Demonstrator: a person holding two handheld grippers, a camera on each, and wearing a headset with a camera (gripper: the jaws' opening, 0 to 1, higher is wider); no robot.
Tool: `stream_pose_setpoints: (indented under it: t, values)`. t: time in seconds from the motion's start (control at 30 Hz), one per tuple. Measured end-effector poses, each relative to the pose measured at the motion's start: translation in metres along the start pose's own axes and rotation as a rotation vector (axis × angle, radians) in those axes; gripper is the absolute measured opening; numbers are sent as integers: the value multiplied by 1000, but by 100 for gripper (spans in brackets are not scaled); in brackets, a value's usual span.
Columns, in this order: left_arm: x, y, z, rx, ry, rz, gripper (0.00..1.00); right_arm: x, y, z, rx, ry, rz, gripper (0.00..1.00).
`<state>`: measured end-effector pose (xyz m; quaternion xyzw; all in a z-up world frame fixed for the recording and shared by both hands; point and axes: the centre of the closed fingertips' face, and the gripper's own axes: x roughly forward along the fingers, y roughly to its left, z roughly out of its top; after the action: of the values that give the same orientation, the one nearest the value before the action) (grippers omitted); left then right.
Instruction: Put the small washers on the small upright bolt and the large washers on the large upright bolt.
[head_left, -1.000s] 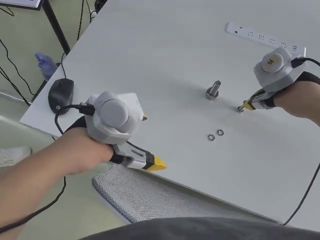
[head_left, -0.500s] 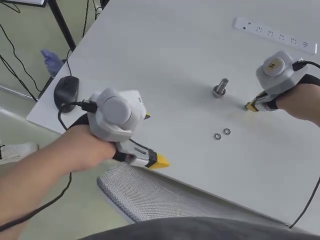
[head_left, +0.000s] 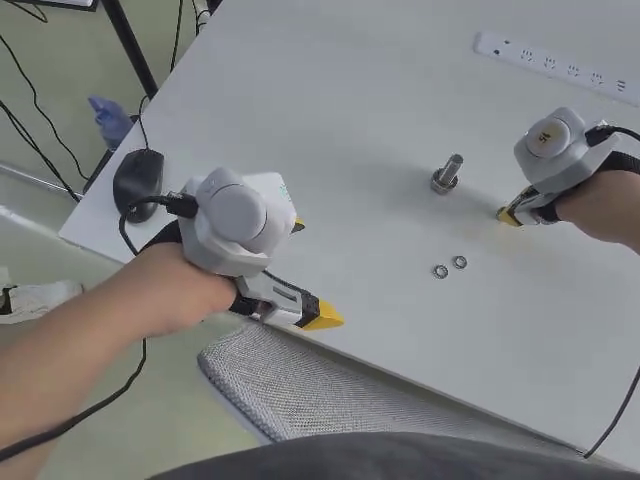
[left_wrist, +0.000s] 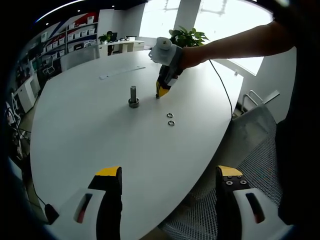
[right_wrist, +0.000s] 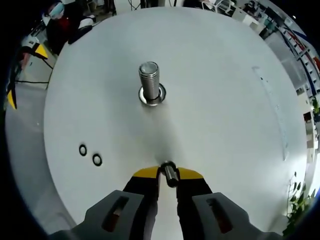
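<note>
The large bolt stands upright on the white table. Two small washers lie flat side by side in front of it. My right gripper is low on the table to the right of the large bolt, shut on a small bolt held between its yellow tips. My left gripper hovers over the table's near edge, jaws wide open with nothing between them. The right gripper comes into the left gripper view beside the large bolt.
A white power strip lies at the far side of the table. A black mouse sits at the left corner. A grey mesh chair stands below the near edge. Cables hang down at the left.
The head camera has shifted, so the whole scene sits a little right and up. Both grippers keep about the same places relative to the large bolt and washers.
</note>
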<state>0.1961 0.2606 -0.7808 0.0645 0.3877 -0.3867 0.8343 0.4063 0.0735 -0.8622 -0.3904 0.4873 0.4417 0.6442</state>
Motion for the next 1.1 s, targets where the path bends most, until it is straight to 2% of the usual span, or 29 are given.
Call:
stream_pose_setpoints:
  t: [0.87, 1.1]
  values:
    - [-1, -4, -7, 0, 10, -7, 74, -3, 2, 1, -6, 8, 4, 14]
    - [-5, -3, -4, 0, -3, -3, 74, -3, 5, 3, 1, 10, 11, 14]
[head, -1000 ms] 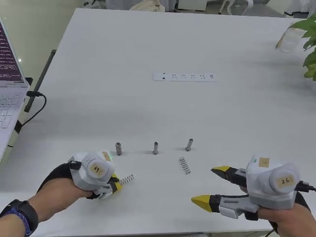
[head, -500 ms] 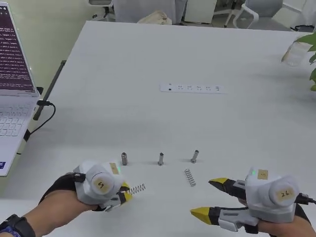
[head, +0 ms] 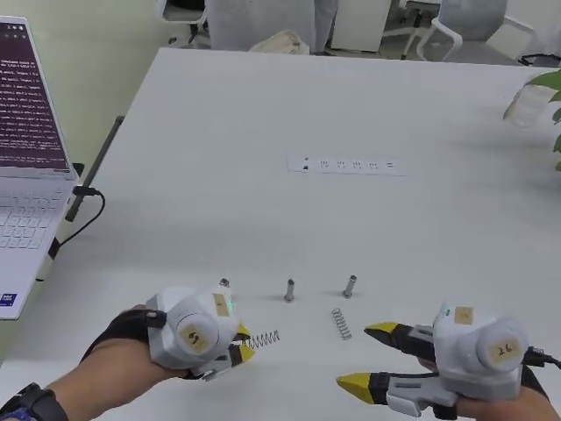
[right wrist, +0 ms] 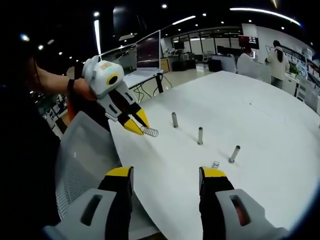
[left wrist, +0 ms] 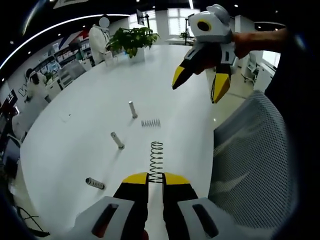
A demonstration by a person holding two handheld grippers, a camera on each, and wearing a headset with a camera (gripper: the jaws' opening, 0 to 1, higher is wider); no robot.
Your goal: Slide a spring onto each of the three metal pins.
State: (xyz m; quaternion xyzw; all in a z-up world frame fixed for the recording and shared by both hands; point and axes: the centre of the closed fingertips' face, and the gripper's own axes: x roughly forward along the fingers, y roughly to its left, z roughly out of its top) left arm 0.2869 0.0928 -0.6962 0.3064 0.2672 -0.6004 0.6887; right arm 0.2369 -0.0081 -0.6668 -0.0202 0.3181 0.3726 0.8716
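A: Steel spring (left wrist: 156, 160): status?
B: Pinched at one end by the left gripper (left wrist: 156, 177), long axis along the jaws, near level. Free end sits just short of the upright middle pin (head: 289, 290), on the person's side. It likely needs tipping upright.
A: Right gripper (head: 361, 356)?
B: Spread, empty, farther from that pin. Loose spring (head: 341, 323) lies flat, right of it.

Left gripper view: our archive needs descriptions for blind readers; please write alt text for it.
The left gripper pinches one end of a spring in its yellow-tipped jaws above a white table. Ahead are a loose spring and three metal pins; the right gripper hangs open beyond.
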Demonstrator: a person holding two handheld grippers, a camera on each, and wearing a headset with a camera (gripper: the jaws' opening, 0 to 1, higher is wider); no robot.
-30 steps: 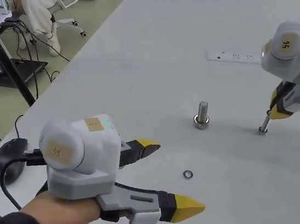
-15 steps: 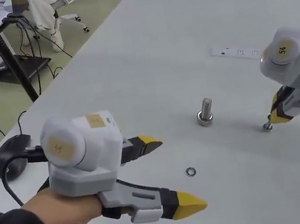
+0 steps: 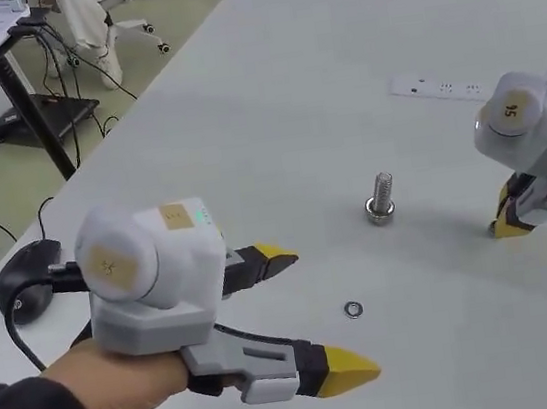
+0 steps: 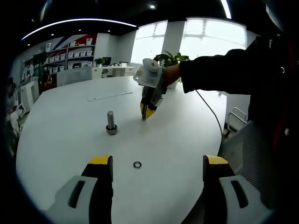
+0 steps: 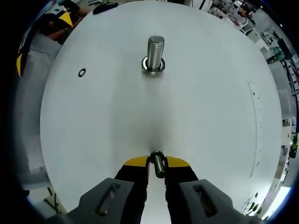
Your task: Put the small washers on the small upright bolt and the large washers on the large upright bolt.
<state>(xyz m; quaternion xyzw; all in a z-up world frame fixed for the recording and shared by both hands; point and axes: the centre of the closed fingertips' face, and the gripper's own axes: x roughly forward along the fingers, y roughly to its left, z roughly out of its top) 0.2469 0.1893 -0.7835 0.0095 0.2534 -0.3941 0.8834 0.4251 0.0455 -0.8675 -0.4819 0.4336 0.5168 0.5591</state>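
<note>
**Head view.** The left gripper (image 3: 311, 312) was held low over the table (image 3: 269, 94) with its jaws spread wide and nothing between them. A loose washer (image 3: 353, 309) lay flat just ahead of the jaw tips. Beyond it stood the large bolt (image 3: 381, 198), its long axis upright. The right gripper (image 3: 510, 224) pointed down at the table, well to the right of that bolt.

**Left gripper view.** The washer (image 4: 137, 164) lay in line with the gap between the open jaws, slightly left of centre. The approach would therefore probably be straight forward and down.

**Right gripper view.** The jaws were closed around the small bolt (image 5: 158, 166), with the large bolt (image 5: 155, 53) straight ahead and the washer (image 5: 81, 73) far off to the left. The left gripper was clearly the nearer to the washer. Whether the washer was a small or a large one could not be told.
</note>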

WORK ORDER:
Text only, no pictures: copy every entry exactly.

OUTPUT:
Demonstrator: a person holding two handheld grippers, a camera on each, and wearing a headset with a camera (gripper: the jaws' opening, 0 to 1, higher is wider); no robot.
Tool: `stream_pose_setpoints: (indented under it: t, values)`. t: time in seconds from the motion's start (control at 30 Hz), one per tuple. Measured end-effector poses, each relative to the pose measured at the motion's start: translation in metres along the start pose's own axes and rotation as a rotation vector (axis × angle, radians) in those axes; gripper is the absolute measured opening; numbers are sent as integers: the value multiplied by 1000, but by 100 for gripper (spans in brackets are not scaled); in brackets, a value's usual span.
Columns, in this order: left_arm: x, y, z, rx, ry, rz, gripper (0.00..1.00); right_arm: x, y, z, rx, ry, rz, gripper (0.00..1.00).
`<state>`: measured end-effector pose (xyz m; quaternion xyzw; all in a z-up world frame fixed for the recording and shared by both hands; point and axes: the centre of the closed fingertips' face, and the gripper's own axes: x roughly forward along the fingers, y roughly to its left, z roughly out of its top; after the action: of the values that give the same orientation, the one nearest the value before the action) (grippers omitted); left then right.
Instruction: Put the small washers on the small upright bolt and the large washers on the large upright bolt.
[head_left, -1.000s] 
[head_left, -0.500s] 
[head_left, +0.000s] 
[left_wrist, +0.000s] 
[right_wrist, +0.000s] 
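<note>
The large bolt stands upright on the white table. Two small washers lie flat side by side in front of it. My right gripper is low on the table to the right of the large bolt, shut on a small bolt held between its yellow tips. My left gripper hovers over the table's near edge, jaws wide open with nothing between them. The right gripper comes into the left gripper view beside the large bolt.
A white power strip lies at the far side of the table. A black mouse sits at the left corner. A grey mesh chair stands below the near edge. Cables hang down at the left.
The head camera has shifted, so the whole scene sits a little right and up. Both grippers keep about the same places relative to the large bolt and washers.
</note>
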<state>0.1961 0.2606 -0.7808 0.0645 0.3877 -0.3867 0.8343 0.4063 0.0735 -0.8622 -0.3904 0.4873 0.4417 0.6442</state>
Motion for the next 1.1 s, targets where the path bends most, until it is straight to 2% of the usual span, or 29 are given.
Call:
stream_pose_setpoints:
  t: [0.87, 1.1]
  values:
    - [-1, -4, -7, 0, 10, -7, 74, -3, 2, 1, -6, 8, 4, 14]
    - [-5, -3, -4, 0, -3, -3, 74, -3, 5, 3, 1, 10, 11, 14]
[head, -1000 ms] 
[head, -500 ms] 
[head, +0 ms] 
[right wrist, +0 ms] 
[left wrist, +0 ms] 
A demonstration by a person holding two handheld grippers, a camera on each, and wearing a headset with a camera (gripper: the jaws' opening, 0 to 1, higher is wider); no robot.
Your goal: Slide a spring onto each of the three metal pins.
State: (xyz m; quaternion xyzw; all in a z-up world frame fixed for the recording and shared by both hands; point and axes: the centre of the closed fingertips' face, and the gripper's own axes: x roughly forward along the fingers, y roughly to its left, z roughly out of its top) left arm 0.2869 0.0928 -0.6962 0.3064 0.2672 -0.6004 0.6887; right arm 0.2369 -0.0081 -0.6668 -0.0202 0.3181 0.3726 0.8716
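A: Steel spring (left wrist: 156, 160): status?
B: Pinched at one end by the left gripper (left wrist: 156, 177), long axis along the jaws, near level. Free end sits just short of the upright middle pin (head: 289, 290), on the person's side. It likely needs tipping upright.
A: Right gripper (head: 361, 356)?
B: Spread, empty, farther from that pin. Loose spring (head: 341, 323) lies flat, right of it.

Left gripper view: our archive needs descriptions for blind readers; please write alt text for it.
The left gripper pinches one end of a spring in its yellow-tipped jaws above a white table. Ahead are a loose spring and three metal pins; the right gripper hangs open beyond.
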Demonstrator: a person holding two handheld grippers, a camera on each, and wearing a headset with a camera (gripper: the jaws' opening, 0 to 1, higher is wider); no robot.
-30 steps: 
-15 steps: 
+0 steps: 
+0 steps: 
+0 steps: 
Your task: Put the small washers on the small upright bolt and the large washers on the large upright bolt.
<state>(xyz m; quaternion xyzw; all in a z-up world frame fixed for the recording and shared by both hands; point and axes: the centre of the closed fingertips' face, and the gripper's own axes: x roughly forward along the fingers, y roughly to its left, z roughly out of its top) 0.2469 0.1893 -0.7835 0.0095 0.2534 -0.3941 0.8834 0.4251 0.0455 -0.8675 -0.4819 0.4336 0.5168 0.5591</state>
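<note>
**Head view.** The left gripper (image 3: 311, 312) was held low over the table (image 3: 269, 94) with its jaws spread wide and nothing between them. A loose washer (image 3: 353, 309) lay flat just ahead of the jaw tips. Beyond it stood the large bolt (image 3: 381, 198), its long axis upright. The right gripper (image 3: 510, 224) pointed down at the table, well to the right of that bolt.

**Left gripper view.** The washer (image 4: 137, 164) lay in line with the gap between the open jaws, slightly left of centre. The approach would therefore probably be straight forward and down.

**Right gripper view.** The jaws were closed around the small bolt (image 5: 158, 166), with the large bolt (image 5: 155, 53) straight ahead and the washer (image 5: 81, 73) far off to the left. The left gripper was clearly the nearer to the washer. Whether the washer was a small or a large one could not be told.
</note>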

This exercise requires no further work.